It was hard to tell—especially when the oxygen supply to your brain was being cut off—whether the not-boy could possibly be serious. When he had said he was a giant, he had sounded as if he meant it. But when he said that it ought to be obvious, his voice had taken on a edge of bitterness or sarcasm. And, after all, he could not possibly have been taller than four feet nine.
Such questions had, for the moment, to be set aside. Thor Wignutt was never one to stand idly by when his captain was under attack.
First he grabbed hold of the not-boy's thick shock of yellow thatch. Then he got around the not-boy from behind, and jerked his head back by the hair with one hand. With the other hand he grabbed hold of the stick, twisting it sharply down and away from Ethan's throat. At the same time he poked his right knee into the back of the not-boy's right knee. The not-boy went down with a grunt of surprise, and Ethan fell back against the tangle of mailboxes, gasping. When next he looked, Thor and the not-boy were whiplashing each other around, rolling on the ground, always with the stick gripped between them. First the not-boy was on top, then Thor, and all the while they kicked and slapped and spat at one another. The not-boy tried to chew off Thor's left ear. It was the ugliest fight that Ethan had ever seen.

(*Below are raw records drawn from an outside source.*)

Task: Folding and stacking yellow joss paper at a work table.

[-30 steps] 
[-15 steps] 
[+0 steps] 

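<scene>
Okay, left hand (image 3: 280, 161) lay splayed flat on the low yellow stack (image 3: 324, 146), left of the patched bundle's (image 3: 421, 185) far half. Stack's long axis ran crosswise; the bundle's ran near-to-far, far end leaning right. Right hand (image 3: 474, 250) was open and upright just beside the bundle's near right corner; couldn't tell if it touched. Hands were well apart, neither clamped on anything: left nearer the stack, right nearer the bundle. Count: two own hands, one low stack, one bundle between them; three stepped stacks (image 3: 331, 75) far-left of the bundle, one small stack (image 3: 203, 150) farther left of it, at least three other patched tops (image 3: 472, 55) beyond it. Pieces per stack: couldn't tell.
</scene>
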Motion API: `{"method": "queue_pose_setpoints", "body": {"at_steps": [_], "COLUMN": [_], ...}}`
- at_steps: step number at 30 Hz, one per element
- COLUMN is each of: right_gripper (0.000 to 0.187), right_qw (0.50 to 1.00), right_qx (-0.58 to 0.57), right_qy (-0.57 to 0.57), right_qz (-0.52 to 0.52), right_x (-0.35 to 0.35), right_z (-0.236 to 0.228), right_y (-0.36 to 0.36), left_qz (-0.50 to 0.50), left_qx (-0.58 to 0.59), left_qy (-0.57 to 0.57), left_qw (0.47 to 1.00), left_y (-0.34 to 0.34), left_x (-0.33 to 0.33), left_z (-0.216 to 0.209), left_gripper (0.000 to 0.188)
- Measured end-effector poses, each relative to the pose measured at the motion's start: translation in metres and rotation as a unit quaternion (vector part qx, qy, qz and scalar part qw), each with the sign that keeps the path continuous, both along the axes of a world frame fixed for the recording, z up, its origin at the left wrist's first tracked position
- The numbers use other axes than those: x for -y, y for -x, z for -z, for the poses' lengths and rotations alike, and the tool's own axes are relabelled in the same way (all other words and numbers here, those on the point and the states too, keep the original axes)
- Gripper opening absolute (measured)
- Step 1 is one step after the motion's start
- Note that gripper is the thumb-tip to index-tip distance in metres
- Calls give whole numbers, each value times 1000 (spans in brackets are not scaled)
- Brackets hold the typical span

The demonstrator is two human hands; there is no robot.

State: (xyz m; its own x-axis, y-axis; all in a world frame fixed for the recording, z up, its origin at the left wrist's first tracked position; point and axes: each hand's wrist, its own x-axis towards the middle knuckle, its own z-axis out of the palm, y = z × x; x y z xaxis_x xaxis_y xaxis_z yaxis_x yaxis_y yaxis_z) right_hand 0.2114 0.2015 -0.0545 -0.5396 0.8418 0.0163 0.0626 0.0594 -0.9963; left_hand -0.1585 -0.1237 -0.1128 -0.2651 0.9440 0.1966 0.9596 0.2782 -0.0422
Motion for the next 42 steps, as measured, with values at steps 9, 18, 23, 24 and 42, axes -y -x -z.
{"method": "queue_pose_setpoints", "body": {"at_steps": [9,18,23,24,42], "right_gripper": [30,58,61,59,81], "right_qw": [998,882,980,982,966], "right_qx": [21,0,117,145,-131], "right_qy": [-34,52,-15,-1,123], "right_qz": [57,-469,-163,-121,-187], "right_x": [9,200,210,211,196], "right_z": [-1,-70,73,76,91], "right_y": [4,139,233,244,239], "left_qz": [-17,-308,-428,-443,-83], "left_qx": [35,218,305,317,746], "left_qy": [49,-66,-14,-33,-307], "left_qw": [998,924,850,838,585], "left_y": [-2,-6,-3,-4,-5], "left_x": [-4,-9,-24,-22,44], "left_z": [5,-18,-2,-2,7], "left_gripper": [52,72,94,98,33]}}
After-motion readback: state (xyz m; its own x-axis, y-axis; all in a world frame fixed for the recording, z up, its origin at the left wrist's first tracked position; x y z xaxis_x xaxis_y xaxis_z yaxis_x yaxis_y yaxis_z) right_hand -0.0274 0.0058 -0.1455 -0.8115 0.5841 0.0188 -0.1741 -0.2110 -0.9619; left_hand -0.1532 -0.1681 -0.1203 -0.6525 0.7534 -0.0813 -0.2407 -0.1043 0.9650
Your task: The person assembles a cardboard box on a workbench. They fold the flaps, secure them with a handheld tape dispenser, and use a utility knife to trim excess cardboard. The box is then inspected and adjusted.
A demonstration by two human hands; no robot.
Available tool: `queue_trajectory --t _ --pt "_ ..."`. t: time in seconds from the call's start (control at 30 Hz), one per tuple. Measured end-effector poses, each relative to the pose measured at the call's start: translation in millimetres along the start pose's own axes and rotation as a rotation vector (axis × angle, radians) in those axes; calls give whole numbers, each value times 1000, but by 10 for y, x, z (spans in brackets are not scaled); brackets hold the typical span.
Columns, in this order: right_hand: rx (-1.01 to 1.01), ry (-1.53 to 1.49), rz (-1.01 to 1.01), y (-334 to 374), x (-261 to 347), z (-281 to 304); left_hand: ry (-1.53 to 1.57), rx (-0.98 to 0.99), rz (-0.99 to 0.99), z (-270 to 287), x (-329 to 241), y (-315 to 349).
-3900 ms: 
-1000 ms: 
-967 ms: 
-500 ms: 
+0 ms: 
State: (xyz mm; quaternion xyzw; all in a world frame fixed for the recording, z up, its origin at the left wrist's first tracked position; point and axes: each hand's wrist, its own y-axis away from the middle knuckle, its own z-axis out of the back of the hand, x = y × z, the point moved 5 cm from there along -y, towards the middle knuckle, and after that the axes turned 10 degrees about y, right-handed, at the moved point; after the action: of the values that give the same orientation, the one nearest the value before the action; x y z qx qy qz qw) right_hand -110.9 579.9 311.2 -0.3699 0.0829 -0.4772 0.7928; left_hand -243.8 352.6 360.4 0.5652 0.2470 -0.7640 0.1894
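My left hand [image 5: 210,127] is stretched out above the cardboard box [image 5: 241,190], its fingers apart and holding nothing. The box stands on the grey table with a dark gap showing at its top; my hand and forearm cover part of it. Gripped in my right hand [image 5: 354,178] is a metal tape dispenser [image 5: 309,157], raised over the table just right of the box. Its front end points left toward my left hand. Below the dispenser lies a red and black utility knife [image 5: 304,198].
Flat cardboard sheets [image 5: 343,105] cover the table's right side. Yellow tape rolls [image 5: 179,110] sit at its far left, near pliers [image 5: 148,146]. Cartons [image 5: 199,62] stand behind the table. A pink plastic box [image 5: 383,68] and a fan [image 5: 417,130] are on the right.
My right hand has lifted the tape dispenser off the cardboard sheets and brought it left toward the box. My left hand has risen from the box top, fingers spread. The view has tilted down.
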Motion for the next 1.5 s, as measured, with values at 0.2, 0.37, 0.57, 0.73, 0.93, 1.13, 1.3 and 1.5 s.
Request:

Thor won. He ended up on top of the not-boy, with the stick pressed heavily down against the not-boy's throat, and the not-boy going red, then blue, and finally a sickly yellowish-green in the face.
"Say 'uncle,'" Thor said.
"You mean 'nuncle,'" grunted the not-boy, through his teeth.
"'Nuncle?'"
"That's what we say here."
"Say 'nuncle,' then."
"Nuncle!"
Thor let him up, taking the stick with him, and the not-boy rose to his feet, making a disgusting array of gagging and choking sounds and hawking up great yellow oysters of spit which he deposited all around himself with evident pleasure. Finally he drew himself up to his full (and, as has been mentioned, not considerable) height and looked Thor carefully up and down.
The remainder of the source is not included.